Era para ser o melhor momento dela porque esta noite ela estava planejando entregar sua alma ao marido. Seu coração já pertencia a ele.

Delinda destruiu essa felicidade.

“Sim. Tô bem. Por quê?” Ela inclinou a cabeça para olhá-lo e balançou a cabeça em direção ao botão START, “Vamos lá. Liga essa coisa.”

Ele continuou a olhá-la, tentando decidir se deveria tentar saber mais, e então se recostou com um suspiro para dar a partida no carro. Quando o carro começou a se mover, os olhos de Marissa estavam na estrada à frente, pensando em Delinda.

“Marissa. Devo te deixar no Lugar da Sophie?” Ela franziu a testa, virou a cabeça e o viu olhando para a estrada à frente.

“Por que você faria isso?”

Não havia um pacto silencioso entre eles de que ele a deixaria ser travessa na cama esta noite?

“Você precisa de uma amiga agora, pequena Greene… Eu acho,” disse ele, ainda sem olhar para ela, “você parece chateada e é só um palpite, mas essa mulher… Acho que o nome dela é Delinda… ela é responsável pelo seu humor sombrio.”

Marissa não queria difamar o nome de Delinda apenas por diferenças pessoais.
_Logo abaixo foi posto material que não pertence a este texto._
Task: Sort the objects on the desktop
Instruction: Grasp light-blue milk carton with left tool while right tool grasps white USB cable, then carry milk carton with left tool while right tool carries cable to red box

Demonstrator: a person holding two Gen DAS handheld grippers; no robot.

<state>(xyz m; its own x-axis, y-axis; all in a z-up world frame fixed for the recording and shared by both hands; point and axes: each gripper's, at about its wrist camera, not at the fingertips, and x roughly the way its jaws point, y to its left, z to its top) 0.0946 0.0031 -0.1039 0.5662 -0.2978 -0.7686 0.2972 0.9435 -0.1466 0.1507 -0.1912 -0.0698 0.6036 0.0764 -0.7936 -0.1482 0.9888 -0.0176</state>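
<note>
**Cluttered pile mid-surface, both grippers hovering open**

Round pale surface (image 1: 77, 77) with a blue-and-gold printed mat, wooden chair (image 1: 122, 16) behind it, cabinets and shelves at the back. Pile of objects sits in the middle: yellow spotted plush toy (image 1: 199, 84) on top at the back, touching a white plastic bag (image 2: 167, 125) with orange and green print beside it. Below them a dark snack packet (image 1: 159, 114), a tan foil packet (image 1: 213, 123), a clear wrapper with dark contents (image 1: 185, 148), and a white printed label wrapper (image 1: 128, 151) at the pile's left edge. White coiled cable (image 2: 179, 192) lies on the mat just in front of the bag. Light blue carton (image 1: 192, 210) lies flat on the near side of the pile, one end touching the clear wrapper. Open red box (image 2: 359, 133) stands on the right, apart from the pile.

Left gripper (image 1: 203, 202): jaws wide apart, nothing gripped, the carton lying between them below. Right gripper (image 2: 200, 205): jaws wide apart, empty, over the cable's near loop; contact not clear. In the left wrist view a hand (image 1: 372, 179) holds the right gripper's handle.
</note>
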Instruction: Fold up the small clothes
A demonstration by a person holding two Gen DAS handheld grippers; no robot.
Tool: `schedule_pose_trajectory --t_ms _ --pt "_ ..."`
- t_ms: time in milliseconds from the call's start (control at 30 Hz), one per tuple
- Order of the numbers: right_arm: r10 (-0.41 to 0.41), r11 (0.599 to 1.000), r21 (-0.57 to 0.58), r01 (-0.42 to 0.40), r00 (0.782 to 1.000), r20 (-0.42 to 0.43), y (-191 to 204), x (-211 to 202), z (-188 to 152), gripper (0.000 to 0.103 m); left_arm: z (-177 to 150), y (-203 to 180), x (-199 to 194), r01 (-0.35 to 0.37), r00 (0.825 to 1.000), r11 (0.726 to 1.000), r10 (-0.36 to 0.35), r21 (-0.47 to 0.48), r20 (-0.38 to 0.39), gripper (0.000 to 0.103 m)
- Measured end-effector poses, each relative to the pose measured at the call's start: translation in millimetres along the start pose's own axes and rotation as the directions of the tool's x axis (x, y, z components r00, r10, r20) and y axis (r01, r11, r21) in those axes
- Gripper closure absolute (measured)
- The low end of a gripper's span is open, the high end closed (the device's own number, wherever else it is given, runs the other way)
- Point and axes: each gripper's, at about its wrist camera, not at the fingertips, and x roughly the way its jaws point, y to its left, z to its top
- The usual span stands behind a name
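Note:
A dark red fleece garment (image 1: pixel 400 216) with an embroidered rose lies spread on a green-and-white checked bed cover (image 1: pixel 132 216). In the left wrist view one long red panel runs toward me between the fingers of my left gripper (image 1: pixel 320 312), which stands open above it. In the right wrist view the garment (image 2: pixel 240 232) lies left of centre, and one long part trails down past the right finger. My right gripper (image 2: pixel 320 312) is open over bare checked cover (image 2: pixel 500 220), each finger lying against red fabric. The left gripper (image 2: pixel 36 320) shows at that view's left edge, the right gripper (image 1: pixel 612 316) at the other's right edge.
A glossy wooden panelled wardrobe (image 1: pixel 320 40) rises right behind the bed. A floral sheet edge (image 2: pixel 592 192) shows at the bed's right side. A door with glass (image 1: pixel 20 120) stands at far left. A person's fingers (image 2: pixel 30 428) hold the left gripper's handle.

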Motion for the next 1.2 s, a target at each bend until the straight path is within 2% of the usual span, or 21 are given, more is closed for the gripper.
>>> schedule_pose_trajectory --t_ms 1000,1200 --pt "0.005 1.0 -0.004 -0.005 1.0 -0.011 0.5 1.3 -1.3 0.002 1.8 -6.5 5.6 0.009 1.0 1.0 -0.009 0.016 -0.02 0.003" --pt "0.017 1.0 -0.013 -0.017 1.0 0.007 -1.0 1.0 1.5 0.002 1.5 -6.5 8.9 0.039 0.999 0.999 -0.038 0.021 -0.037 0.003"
Rafael era o chefe de Delinda, e não era certo ele demonstrar parcialidade nessa questão.

“Não,” ela se inclinou para frente e cobriu a mão dele, que estava casualmente no volante, “Você não é meu amigo?” ela perguntou num sussurro baixo.

A pergunta o pegou de surpresa, “Eu?”

“Foi o que éramos, quando nos casamos,” talvez fosse a primeira vez que ela mencionava o casamento com esse sorriso descontraído. Caso contrário, ela sempre se sentia tensa quando ele tocava no assunto do passado deles.

Ele virou a mão para segurar a dela, “Sim. Nós somos amigos…” ele pigarreou, “Que tal também nos tornarmos cônjuges? Tipo… De verdade! Tipo… não por causa dos filhos ou do nosso passado… mas por NOSSA causa…” ela nunca o tinha visto dar pausas enquanto conversava com ela.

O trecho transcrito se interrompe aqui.